Work instruction: Print the listing exactly as it stands. Skip every picture.

Supplied material:
━━━

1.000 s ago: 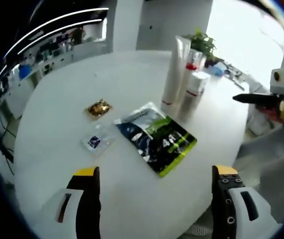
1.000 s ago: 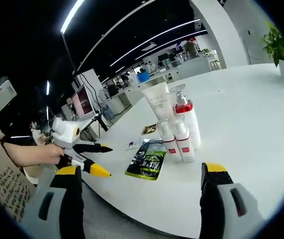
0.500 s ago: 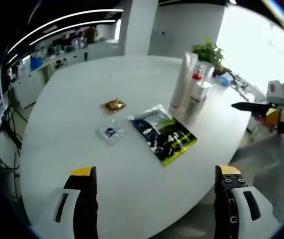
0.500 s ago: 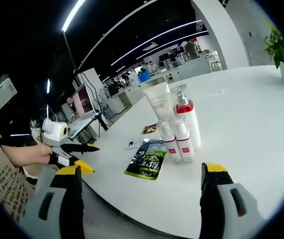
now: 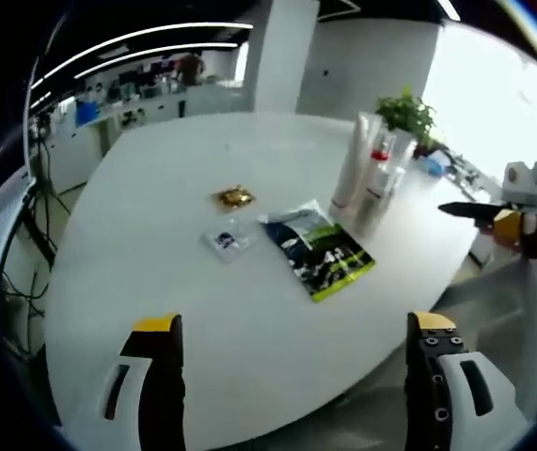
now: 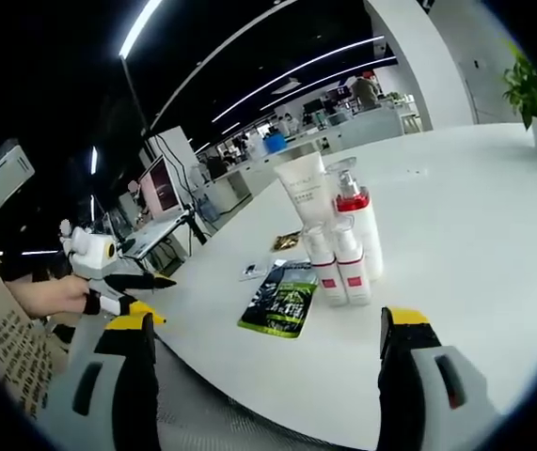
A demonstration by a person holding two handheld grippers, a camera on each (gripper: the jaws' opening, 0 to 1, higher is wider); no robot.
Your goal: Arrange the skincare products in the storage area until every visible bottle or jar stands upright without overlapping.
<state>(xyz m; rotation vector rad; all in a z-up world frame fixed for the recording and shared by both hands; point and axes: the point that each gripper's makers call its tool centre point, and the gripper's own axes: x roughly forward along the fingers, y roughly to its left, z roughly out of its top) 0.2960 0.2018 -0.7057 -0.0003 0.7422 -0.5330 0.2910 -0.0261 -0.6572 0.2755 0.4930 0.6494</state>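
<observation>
Both grippers have drawn back from the table (image 5: 155,282), jaws spread and empty. Left gripper (image 5: 292,376) and right gripper (image 6: 259,366) hang off its edge. Bottles (image 6: 339,240) stand upright, clustered touching, apparently arranged; a green packet (image 5: 320,254) lies flat beside them.

From my left claw view: bottles (image 5: 373,178) stand clustered upright on the counter (image 5: 155,282), tube (image 5: 351,169) touching them. Flat packet (image 5: 320,252) lies just before them; two small sachets (image 5: 229,240) lie to its left. Potted plant (image 5: 409,115) stands behind the bottles.
</observation>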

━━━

Written answer:
1.000 s ago: 
1.000 s ago: 
0.500 s ago: 
0.500 s ago: 
now: 
now: 
A demonstration by a person holding two handheld grippers, a camera on each (gripper: the jaws' opening, 0 to 1, higher is wider); no robot.
Your goal: Arrange the skincare products in the storage area until every visible bottle or jar stands upright without overlapping.
<state>(xyz m; rotation vector rad; all in a z-up world frame fixed for the recording and shared by both hands; point and axes: the point that each gripper's makers call its tool centre point, and the gripper's own axes: x roughly forward along the fingers, y roughly to its left, z roughly out of its top) 0.2960 0.2018 -0.7057 -0.0003 0.7422 -0.5330 0.2910 -0.0261 -0.6572 0.2755 0.4930 0.6494</state>
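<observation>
Both grippers have drawn back from the table (image 5: 155,282), jaws spread and empty. Left gripper (image 5: 292,376) and right gripper (image 6: 259,366) hang off its edge. Bottles (image 6: 339,240) stand upright, clustered touching, apparently arranged; a green packet (image 5: 320,254) lies flat beside them.

From my left claw view: bottles (image 5: 373,178) stand clustered upright on the counter (image 5: 155,282), tube (image 5: 351,169) touching them. Flat packet (image 5: 320,252) lies just before them; two small sachets (image 5: 229,240) lie to its left. Potted plant (image 5: 409,115) stands behind the bottles.
</observation>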

The exercise ends with this answer.